* Problem requirements *
Write the records out once more, so that nothing differs from the original.

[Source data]
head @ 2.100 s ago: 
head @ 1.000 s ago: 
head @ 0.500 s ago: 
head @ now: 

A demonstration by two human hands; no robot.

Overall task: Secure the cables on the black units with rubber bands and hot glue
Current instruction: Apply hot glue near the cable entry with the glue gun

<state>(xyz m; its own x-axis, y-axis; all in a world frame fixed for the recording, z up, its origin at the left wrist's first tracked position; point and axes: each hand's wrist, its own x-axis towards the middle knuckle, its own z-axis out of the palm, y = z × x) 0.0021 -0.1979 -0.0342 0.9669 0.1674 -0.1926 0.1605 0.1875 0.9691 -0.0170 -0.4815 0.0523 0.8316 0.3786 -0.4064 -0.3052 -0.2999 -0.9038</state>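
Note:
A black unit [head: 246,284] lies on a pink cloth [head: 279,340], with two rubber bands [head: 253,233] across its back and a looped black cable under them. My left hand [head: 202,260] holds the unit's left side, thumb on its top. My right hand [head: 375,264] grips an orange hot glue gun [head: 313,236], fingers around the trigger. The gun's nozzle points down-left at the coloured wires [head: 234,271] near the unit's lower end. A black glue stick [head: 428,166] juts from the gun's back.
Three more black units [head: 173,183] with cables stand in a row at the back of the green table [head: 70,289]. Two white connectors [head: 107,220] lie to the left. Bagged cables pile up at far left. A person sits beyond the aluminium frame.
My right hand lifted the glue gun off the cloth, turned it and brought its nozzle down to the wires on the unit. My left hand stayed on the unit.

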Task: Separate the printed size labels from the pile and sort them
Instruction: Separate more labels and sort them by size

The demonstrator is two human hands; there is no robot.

* Answer for the task *
head @ 2.100 s ago: 
head @ 1.000 s ago: 
head @ 0.500 s ago: 
head @ now: 

A demonstration by two human hands; no robot.

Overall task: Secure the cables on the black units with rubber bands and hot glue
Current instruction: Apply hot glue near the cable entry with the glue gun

<state>(xyz m; its own x-axis, y-axis; all in a world frame fixed for the recording, z up, its origin at the left wrist's first tracked position; point and axes: each hand's wrist, its own x-axis towards the middle knuckle, its own z-axis out of the palm, y = z × x) 0.0021 -0.1979 -0.0342 0.9669 0.1674 -0.1926 0.1605 0.1875 0.9691 -0.0170 -0.4815 0.0523 0.8316 0.3786 -0.4064 -0.3052 -0.2999 -0.9038</state>
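Note:
A black unit [head: 246,284] lies on a pink cloth [head: 279,340], with two rubber bands [head: 253,233] across its back and a looped black cable under them. My left hand [head: 202,260] holds the unit's left side, thumb on its top. My right hand [head: 375,264] grips an orange hot glue gun [head: 313,236], fingers around the trigger. The gun's nozzle points down-left at the coloured wires [head: 234,271] near the unit's lower end. A black glue stick [head: 428,166] juts from the gun's back.
Three more black units [head: 173,183] with cables stand in a row at the back of the green table [head: 70,289]. Two white connectors [head: 107,220] lie to the left. Bagged cables pile up at far left. A person sits beyond the aluminium frame.
My right hand lifted the glue gun off the cloth, turned it and brought its nozzle down to the wires on the unit. My left hand stayed on the unit.
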
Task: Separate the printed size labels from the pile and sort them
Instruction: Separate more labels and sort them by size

The demonstrator is two human hands; there is no robot.

No other output was requested.